### DATASET SECTION:
__________
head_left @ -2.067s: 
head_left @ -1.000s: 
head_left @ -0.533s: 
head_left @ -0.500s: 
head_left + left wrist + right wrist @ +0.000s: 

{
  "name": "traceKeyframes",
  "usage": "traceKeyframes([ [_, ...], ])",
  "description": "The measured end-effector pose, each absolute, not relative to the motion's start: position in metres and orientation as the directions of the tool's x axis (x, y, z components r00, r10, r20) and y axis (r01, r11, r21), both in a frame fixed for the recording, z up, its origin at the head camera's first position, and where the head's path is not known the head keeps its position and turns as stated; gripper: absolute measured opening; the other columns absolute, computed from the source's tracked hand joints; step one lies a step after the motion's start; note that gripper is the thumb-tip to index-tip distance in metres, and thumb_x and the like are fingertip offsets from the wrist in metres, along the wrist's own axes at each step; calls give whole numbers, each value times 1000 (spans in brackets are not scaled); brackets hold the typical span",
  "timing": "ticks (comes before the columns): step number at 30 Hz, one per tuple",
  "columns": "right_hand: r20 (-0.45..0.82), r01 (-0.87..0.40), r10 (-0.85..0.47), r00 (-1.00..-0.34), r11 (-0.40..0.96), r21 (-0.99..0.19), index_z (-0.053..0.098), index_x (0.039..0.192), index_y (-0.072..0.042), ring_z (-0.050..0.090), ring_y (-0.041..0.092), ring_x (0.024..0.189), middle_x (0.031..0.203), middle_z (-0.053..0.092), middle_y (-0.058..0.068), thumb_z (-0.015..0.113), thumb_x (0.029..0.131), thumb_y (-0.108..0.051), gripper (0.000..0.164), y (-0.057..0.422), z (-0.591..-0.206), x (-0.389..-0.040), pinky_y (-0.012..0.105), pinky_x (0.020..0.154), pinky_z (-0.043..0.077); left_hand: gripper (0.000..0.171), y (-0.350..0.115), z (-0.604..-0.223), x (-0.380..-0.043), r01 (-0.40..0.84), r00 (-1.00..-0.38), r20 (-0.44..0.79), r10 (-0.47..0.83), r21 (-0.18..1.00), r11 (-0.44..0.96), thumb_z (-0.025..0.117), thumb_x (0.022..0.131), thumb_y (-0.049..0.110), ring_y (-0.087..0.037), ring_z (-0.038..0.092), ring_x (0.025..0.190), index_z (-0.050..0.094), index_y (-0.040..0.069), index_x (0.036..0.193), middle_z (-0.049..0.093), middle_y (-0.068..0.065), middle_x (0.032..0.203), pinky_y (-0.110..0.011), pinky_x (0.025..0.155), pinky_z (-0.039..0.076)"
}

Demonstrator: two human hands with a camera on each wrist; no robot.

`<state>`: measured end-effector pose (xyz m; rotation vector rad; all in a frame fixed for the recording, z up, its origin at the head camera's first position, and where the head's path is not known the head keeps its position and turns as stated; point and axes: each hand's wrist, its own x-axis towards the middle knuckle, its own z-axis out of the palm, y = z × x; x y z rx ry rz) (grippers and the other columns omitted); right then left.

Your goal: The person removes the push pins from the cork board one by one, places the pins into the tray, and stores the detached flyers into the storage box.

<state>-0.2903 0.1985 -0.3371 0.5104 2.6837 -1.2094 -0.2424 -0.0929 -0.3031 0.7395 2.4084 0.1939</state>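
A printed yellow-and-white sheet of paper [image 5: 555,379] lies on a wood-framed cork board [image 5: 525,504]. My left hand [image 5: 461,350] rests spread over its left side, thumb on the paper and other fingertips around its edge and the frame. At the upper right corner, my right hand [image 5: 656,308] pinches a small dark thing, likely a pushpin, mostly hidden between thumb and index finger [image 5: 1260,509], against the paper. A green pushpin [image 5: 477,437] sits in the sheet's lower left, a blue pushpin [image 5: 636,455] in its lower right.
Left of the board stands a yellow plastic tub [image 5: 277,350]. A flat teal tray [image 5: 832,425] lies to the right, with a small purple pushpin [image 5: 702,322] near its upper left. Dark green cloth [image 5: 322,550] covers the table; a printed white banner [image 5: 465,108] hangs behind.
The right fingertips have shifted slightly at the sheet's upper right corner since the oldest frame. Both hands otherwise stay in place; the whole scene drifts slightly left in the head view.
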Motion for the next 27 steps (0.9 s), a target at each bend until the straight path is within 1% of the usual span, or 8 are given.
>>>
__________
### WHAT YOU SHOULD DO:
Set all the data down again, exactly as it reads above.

### REPLY TO THE TASK:
head_left @ -2.067s: 
head_left @ -1.000s: 
head_left @ -0.533s: 
head_left @ -0.500s: 
head_left + left wrist + right wrist @ +0.000s: 

{
  "name": "traceKeyframes",
  "usage": "traceKeyframes([ [_, ...], ])",
  "description": "The measured end-effector pose, each absolute, not relative to the motion's start: position in metres and orientation as the directions of the tool's x axis (x, y, z components r00, r10, r20) and y axis (r01, r11, r21), both in a frame fixed for the recording, z up, its origin at the head camera's first position, and where the head's path is not known the head keeps its position and turns as stated; gripper: absolute measured opening; the other columns absolute, computed from the source's tracked hand joints; step one lies a step after the motion's start; note that gripper is the thumb-tip to index-tip distance in metres, and thumb_x and the like are fingertip offsets from the wrist in metres, along the wrist's own axes at each step; calls give whole numbers, each value times 1000 (spans in brackets are not scaled); brackets hold the typical span",
  "timing": "ticks (comes before the columns): step number at 30 Hz, one per tuple",
  "columns": "right_hand: r20 (-0.45..0.82), r01 (-0.87..0.40), r10 (-0.85..0.47), r00 (-1.00..-0.34), r11 (-0.40..0.96), r21 (-0.99..0.19), index_z (-0.053..0.098), index_x (0.039..0.192), index_y (-0.072..0.042), ring_z (-0.050..0.090), ring_y (-0.041..0.092), ring_x (0.024..0.189), middle_x (0.031..0.203), middle_z (-0.053..0.092), middle_y (-0.058..0.068), thumb_z (-0.015..0.113), thumb_x (0.029..0.131), thumb_y (-0.108..0.051), gripper (0.000..0.164), y (-0.057..0.422), z (-0.591..-0.206), x (-0.389..-0.040), pinky_y (-0.012..0.105), pinky_x (0.020..0.154), pinky_z (-0.043..0.077); left_hand: gripper (0.000..0.171), y (-0.350..0.115), z (-0.604..-0.223), x (-0.380..-0.043), r01 (-0.40..0.84), r00 (-1.00..-0.38), r20 (-0.44..0.79), r10 (-0.47..0.83), r21 (-0.18..1.00), r11 (-0.44..0.96), thumb_z (-0.025..0.117), thumb_x (0.022..0.131), thumb_y (-0.049..0.110), ring_y (-0.087..0.037), ring_z (-0.038..0.092), ring_x (0.025..0.190), index_z (-0.050..0.094), index_y (-0.040..0.069), index_x (0.036..0.193), middle_z (-0.049..0.093), middle_y (-0.068..0.065), middle_x (0.032..0.203), pinky_y (-0.110..0.011), pinky_x (0.025..0.155), pinky_z (-0.039..0.076)"
}

Demonstrator: two human hands with a camera on each wrist; no robot.

`<state>`: measured end-effector pose (xyz m; rotation vector rad; all in a frame fixed for the recording, z up, its origin at the head camera's first position, and where the head's path is not known the head keeps its position and turns as stated; point and axes: each hand's wrist, its own x-axis towards the middle knuckle, its own z-axis out of the palm, y = z × x; x y z rx ry rz) (grippers and the other columns omitted); right then left.

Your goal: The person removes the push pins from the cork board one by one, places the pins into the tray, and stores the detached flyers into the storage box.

<state>-0.2903 0.1985 -0.3371 0.5104 2.6837 -1.2094 -0.2424 -0.0929 -0.3031 0.7395 2.4084 0.1939</state>
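A printed yellow-and-white sheet of paper [image 5: 555,379] lies on a wood-framed cork board [image 5: 525,504]. My left hand [image 5: 461,350] rests spread over its left side, thumb on the paper and other fingertips around its edge and the frame. At the upper right corner, my right hand [image 5: 656,308] pinches a small dark thing, likely a pushpin, mostly hidden between thumb and index finger [image 5: 1260,509], against the paper. A green pushpin [image 5: 477,437] sits in the sheet's lower left, a blue pushpin [image 5: 636,455] in its lower right.
Left of the board stands a yellow plastic tub [image 5: 277,350]. A flat teal tray [image 5: 832,425] lies to the right, with a small purple pushpin [image 5: 702,322] near its upper left. Dark green cloth [image 5: 322,550] covers the table; a printed white banner [image 5: 465,108] hangs behind.
The right fingertips have shifted slightly at the sheet's upper right corner since the oldest frame. Both hands otherwise stay in place; the whole scene drifts slightly left in the head view.
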Motion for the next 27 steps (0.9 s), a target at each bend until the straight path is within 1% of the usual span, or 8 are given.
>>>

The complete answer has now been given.